Skip the pictures. Retype exactly, and only, the lines between the line holding "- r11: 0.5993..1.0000" and the last line below, inclusive.
◆ ◆ ◆ ◆
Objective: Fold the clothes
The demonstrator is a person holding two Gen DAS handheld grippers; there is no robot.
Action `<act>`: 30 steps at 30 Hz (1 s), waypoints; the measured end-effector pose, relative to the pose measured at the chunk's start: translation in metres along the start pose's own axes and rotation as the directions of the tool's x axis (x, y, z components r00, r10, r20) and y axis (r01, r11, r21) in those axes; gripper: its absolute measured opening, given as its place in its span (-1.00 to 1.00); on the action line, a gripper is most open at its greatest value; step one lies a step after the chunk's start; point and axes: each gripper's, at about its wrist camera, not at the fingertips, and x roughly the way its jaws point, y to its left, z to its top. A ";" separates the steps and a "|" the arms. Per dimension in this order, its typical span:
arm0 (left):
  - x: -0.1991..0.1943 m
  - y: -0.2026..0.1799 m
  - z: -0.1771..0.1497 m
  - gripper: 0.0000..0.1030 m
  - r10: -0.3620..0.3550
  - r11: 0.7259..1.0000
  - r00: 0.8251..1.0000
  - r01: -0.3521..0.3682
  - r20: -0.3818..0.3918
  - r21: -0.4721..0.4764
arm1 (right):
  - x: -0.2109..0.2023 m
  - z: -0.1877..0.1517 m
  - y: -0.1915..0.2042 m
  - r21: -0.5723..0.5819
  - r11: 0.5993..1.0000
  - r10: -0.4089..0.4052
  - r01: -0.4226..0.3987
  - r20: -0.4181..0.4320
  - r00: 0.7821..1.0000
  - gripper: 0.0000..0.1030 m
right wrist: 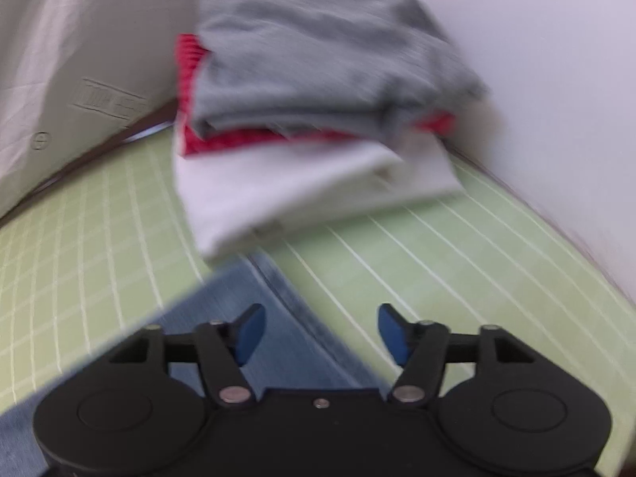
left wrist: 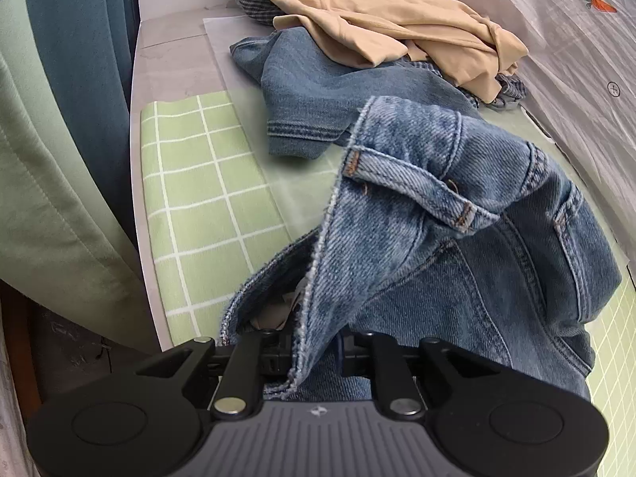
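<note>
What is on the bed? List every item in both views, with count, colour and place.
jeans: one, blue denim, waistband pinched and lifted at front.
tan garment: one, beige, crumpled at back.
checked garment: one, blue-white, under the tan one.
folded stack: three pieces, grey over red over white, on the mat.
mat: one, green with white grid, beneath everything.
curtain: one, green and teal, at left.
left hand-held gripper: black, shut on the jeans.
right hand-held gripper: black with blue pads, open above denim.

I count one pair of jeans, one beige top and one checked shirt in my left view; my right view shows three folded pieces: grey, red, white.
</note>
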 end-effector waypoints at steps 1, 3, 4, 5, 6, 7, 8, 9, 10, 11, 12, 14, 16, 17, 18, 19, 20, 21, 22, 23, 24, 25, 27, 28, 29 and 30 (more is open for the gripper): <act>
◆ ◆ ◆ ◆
- TASK OUTPUT -
  - r11: 0.5993..1.0000
  - r10: -0.4089..0.4052
  - r01: -0.4226..0.3987
  - r20: -0.4181..0.4320
  - r00: 0.7821..1.0000
  - gripper: 0.0000..0.1030 m
right wrist: 
left wrist: 
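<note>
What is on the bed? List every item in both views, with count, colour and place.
jeans: one, blue denim, waistband pinched and lifted at front.
tan garment: one, beige, crumpled at back.
checked garment: one, blue-white, under the tan one.
folded stack: three pieces, grey over red over white, on the mat.
mat: one, green with white grid, beneath everything.
curtain: one, green and teal, at left.
left hand-held gripper: black, shut on the jeans.
right hand-held gripper: black with blue pads, open above denim.

I count one pair of jeans, one beige top and one checked shirt in my left view; my right view shows three folded pieces: grey, red, white.
</note>
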 end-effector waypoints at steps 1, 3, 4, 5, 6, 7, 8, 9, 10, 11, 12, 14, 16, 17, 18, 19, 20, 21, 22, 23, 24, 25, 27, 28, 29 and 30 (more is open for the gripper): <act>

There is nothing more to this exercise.